THE PROBLEM
Can you print the data exactly and leave out each image?

***

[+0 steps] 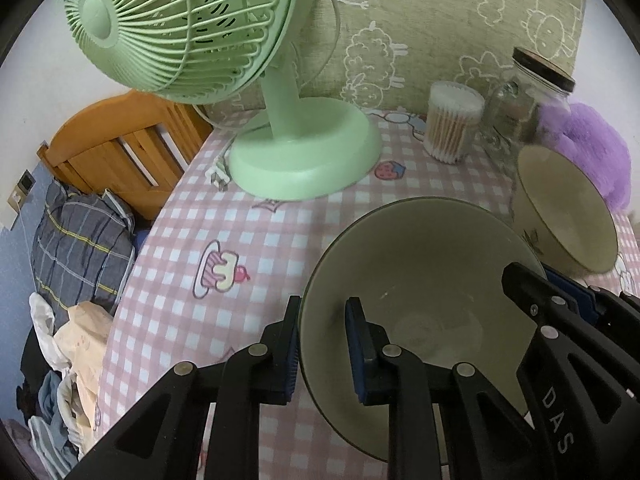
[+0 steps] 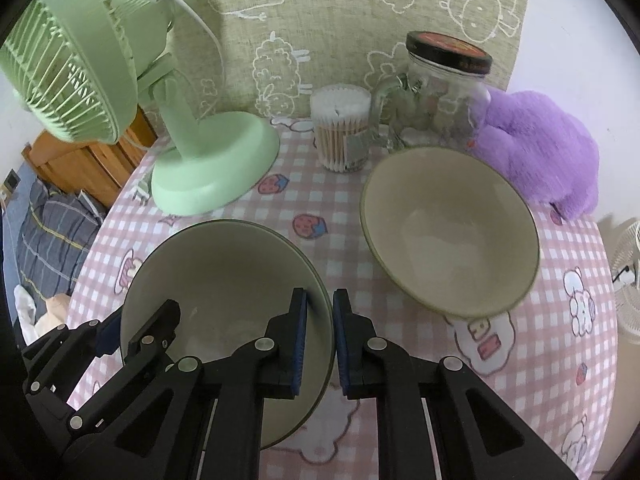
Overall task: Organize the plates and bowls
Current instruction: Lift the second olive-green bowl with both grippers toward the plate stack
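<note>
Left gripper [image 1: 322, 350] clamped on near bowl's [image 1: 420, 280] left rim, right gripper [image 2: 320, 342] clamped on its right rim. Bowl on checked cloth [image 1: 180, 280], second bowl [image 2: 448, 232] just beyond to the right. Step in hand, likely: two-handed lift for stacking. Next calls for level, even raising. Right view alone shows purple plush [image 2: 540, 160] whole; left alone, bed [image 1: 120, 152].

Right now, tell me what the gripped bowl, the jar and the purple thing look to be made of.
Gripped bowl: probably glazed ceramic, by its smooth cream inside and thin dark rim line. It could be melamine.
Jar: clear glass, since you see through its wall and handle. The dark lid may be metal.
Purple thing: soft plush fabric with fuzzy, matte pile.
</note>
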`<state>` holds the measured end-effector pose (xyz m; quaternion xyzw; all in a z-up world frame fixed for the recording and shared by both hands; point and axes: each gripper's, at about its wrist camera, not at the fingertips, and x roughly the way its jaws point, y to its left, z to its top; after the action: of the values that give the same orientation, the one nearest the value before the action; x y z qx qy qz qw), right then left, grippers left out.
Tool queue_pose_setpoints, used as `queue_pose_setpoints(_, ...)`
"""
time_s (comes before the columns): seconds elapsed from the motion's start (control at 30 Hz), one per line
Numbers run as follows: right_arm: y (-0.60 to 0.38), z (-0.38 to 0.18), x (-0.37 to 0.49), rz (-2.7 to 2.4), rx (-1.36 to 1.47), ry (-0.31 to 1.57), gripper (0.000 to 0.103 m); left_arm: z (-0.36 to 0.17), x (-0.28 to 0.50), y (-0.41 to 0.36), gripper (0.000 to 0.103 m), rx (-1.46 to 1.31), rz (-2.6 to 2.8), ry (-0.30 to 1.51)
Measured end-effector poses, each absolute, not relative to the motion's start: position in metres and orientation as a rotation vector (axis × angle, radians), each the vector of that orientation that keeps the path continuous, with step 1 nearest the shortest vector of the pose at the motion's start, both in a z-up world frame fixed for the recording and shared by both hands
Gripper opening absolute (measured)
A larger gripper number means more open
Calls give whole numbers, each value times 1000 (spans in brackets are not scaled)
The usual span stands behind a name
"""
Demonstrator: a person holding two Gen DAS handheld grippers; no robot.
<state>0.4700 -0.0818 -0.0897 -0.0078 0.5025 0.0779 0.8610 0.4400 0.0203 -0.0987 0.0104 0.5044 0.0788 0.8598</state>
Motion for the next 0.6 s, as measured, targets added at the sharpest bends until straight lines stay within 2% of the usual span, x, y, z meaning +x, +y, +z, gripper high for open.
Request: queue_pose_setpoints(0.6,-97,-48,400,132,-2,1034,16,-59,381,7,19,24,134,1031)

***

OUTPUT FOR THIS EXERCISE
[+0 steps] 
[+0 steps] 
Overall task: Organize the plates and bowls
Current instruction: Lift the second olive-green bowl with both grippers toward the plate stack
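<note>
Left gripper [image 1: 322, 350] clamped on near bowl's [image 1: 420, 280] left rim, right gripper [image 2: 320, 342] clamped on its right rim. Bowl on checked cloth [image 1: 180, 280], second bowl [image 2: 448, 232] just beyond to the right. Step in hand, likely: two-handed lift for stacking. Next calls for level, even raising. Right view alone shows purple plush [image 2: 540, 160] whole; left alone, bed [image 1: 120, 152].

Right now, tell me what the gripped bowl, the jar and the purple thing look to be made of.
Gripped bowl: probably glazed ceramic, by its smooth cream inside and thin dark rim line. It could be melamine.
Jar: clear glass, since you see through its wall and handle. The dark lid may be metal.
Purple thing: soft plush fabric with fuzzy, matte pile.
</note>
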`<state>` holds the measured end-effector pose (xyz m; quaternion xyzw; all in a z-up world frame fixed for the recording and shared by both hands; point and axes: each gripper's, at about its wrist camera, not at the fingertips, and x roughly the way its jaws point, y to its left, z to its top; after the action: of the values that give the same orientation, the one nearest the value before the action; x y z qx qy qz qw), right then left, grippers left out.
Tool queue_pose_setpoints, used as `queue_pose_setpoints(_, ...)`
"""
time_s (comes before the columns): seconds elapsed from the motion's start (control at 30 Hz), one per line
Numbers run as follows: right_arm: y (-0.60 to 0.38), z (-0.38 to 0.18), x (-0.37 to 0.49), rz (-2.7 to 2.4), rx (-1.36 to 1.47), ry (-0.31 to 1.57), gripper (0.000 to 0.103 m); left_arm: z (-0.36 to 0.17), x (-0.28 to 0.50), y (-0.41 to 0.36), gripper (0.000 to 0.103 m), rx (-1.46 to 1.31), rz (-2.6 to 2.8), ry (-0.30 to 1.51)
Measured end-effector poses, each absolute, not relative to the motion's start: position in metres and orientation as a rotation vector (axis × angle, radians), each the vector of that orientation that keeps the path continuous, with step 1 nearest the shortest vector of the pose at the motion's start, both in a z-up world frame fixed for the recording and shared by both hands
Gripper opening absolute (measured)
A larger gripper number means more open
Calls give whole numbers, each value times 1000 (spans in brackets are not scaled)
The usual span stands behind a name
"""
Demonstrator: a person holding two Gen DAS handheld grippers; no robot.
<state>0.4700 -0.0818 -0.0897 -0.0078 0.5025 0.0779 0.8610 0.4400 0.0203 -0.0987 0.0104 0.5044 0.0788 0.8598</state>
Motion for the next 0.6 s, as measured, targets added at the sharpest bends until straight lines stay within 2% of the usual span, x, y, z meaning +x, +y, +z, gripper high for open.
Request: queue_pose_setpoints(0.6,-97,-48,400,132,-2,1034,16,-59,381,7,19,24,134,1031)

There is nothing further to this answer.